### Exercise brief
Go through the data and copy each line where the string "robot" appears.
=== Section Start ===
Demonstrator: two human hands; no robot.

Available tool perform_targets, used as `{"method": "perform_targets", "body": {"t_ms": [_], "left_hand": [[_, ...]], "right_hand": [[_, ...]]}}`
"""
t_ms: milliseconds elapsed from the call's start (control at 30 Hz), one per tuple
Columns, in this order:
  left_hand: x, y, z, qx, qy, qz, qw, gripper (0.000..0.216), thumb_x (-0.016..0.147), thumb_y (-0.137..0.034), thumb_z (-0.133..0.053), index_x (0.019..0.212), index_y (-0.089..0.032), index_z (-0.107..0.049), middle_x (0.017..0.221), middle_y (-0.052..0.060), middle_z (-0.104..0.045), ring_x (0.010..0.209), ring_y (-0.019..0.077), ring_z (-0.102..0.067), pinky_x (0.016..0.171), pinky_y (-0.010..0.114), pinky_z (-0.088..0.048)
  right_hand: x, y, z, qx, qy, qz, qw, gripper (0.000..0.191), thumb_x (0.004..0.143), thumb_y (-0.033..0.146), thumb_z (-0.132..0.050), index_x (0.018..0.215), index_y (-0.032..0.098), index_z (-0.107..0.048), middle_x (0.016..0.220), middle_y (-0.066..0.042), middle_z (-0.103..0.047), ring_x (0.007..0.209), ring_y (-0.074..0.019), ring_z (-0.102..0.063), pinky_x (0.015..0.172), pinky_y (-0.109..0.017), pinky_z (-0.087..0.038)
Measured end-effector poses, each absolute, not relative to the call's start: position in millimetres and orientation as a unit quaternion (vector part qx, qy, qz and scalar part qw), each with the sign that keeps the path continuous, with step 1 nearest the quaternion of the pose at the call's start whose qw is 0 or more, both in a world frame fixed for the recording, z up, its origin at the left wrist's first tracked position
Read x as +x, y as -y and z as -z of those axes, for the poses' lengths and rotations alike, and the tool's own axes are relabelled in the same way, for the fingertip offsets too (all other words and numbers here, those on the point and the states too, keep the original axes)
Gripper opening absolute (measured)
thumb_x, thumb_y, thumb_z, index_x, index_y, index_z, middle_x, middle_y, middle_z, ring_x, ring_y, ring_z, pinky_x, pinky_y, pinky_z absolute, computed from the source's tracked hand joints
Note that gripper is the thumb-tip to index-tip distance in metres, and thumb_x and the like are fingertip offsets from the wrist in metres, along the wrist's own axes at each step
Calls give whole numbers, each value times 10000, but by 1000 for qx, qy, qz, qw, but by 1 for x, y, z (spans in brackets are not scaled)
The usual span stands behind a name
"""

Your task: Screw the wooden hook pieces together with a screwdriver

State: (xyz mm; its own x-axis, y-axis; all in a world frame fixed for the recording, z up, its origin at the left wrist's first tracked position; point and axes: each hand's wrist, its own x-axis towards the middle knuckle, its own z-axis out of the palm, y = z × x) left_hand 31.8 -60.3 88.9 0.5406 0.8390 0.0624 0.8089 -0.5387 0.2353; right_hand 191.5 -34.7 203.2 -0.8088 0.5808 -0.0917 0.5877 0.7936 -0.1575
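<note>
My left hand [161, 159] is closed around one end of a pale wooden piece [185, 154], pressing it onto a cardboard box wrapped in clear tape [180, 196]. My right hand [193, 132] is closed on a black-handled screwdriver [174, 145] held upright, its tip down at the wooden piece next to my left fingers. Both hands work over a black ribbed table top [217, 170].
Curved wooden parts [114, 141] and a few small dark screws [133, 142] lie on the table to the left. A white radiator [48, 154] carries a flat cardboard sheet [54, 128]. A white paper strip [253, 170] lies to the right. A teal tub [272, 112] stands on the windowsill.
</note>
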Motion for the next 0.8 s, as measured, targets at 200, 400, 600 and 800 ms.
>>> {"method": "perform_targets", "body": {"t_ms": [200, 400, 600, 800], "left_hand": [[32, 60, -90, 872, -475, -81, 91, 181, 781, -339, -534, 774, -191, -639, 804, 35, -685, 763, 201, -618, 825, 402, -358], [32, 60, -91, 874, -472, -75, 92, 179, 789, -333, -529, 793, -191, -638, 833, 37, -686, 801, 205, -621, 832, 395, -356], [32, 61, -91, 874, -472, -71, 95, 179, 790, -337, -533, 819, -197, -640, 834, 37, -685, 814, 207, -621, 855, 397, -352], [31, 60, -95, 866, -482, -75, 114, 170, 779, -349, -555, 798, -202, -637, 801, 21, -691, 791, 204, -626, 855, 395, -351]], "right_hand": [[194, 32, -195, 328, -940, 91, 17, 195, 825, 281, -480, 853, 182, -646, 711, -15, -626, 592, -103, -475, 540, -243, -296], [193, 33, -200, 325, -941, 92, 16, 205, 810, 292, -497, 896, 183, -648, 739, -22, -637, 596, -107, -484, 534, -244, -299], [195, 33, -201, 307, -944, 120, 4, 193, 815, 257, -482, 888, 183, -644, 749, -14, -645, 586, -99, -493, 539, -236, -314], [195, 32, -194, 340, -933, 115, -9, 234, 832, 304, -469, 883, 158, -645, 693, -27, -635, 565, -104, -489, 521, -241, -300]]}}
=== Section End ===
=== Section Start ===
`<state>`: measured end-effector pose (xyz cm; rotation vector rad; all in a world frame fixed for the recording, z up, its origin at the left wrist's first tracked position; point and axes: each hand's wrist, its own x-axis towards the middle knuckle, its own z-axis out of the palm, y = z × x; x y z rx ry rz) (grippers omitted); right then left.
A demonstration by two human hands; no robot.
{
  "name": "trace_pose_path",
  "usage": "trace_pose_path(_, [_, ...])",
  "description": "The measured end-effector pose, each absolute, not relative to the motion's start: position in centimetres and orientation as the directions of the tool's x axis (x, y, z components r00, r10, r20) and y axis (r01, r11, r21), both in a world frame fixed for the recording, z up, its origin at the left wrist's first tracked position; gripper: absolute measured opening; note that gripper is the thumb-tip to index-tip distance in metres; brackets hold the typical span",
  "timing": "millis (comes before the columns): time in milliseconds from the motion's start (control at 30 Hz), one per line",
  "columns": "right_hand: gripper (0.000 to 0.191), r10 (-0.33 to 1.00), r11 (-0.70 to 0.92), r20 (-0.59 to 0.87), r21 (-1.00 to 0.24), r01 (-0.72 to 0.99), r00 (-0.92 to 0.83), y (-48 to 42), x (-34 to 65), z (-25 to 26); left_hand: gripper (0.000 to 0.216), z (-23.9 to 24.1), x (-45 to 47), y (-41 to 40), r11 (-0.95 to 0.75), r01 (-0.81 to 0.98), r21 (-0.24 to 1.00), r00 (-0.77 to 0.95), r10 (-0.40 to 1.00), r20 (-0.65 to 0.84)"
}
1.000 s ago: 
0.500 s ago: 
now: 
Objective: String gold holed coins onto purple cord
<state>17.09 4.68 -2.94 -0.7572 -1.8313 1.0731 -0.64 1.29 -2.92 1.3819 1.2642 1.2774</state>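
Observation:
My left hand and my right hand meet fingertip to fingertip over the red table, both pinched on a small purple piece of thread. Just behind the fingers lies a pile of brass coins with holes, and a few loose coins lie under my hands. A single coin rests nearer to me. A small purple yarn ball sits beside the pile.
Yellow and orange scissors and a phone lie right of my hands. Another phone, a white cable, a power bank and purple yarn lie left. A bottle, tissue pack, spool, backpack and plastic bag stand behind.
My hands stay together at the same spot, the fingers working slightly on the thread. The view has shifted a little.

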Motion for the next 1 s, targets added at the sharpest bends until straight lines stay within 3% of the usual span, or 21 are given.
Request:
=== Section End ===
### Response area
Demonstrator: two human hands; no robot.
A demonstration by two human hands; no robot.

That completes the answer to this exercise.